Genome Editing: The Cutting Edge Technology Changing the Future of Medicine – Kavya Malik & Simrit Kaur

Genome Editing: The Cutting Edge Technology Changing the Future of Medicine – Kavya Malik & Simrit Kaur

What if one could alter their appearance? Avoid having a genetic condition passed down to them? Make themself immune to a life-threatening disease? That’s just a fraction of the potential of genome editing, and its unlimited possibilities could allow it to save and enhance the lives of millions worldwide.

Genome editing is a revolutionary technology that allows scientists to add, alter, replace, or delete specific parts of an organism’s DNA. This article will cover how it works and its prospects, while addressing the ethical questions surrounding it.

Genome editing refers to the ability of scientists to manipulate an organism’s genetic code, by altering the order of the four bases that make up its DNA. This technology allows scientists to alter the features of an organism by rearranging the order of these bases.

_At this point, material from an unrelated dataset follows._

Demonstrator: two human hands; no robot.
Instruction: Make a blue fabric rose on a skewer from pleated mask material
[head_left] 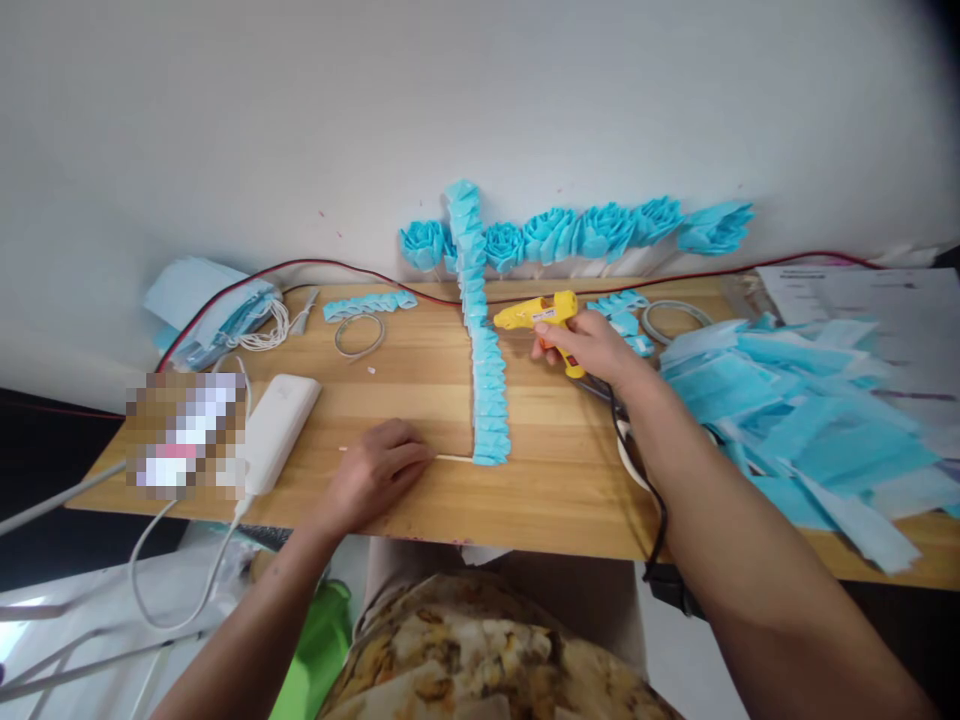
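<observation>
Head view: the left hand lay low over the table, fingers curled around a thin stick; the fingertip pinch was hidden beneath the hand. The stick looked light and stiff, best held near its middle. Its right end met the near end of a pleated blue strip; whether it passed over or under could not be determined. The strip ran away across the table, between the hands. It appeared very light, soft and easily crushed; its side edges offered the safest hold. Beyond, the right hand was wrapped around the handle of a yellow glue gun, nozzle just beside the strip; contact was unclear. The strip's far end stood before the wall, partly hiding blue flowers.
</observation>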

CRISPR-Cas9 is the most commonly used method for genome editing; it’s a powerful and versatile technology that has revolutionised the field of genetics. It’s a favourite in the scientific community as it’s cheap, efficient, and accurate. In this method, a piece guide RNA binds to a specific sequence in the DNA, and then an enzyme called Cas9 cuts the DNA at that location. Once the DNA is cut, scientists can use the cell’s natural repair mechanisms to add, delete, or replace specific sequences, thereby making precise changes to the genome.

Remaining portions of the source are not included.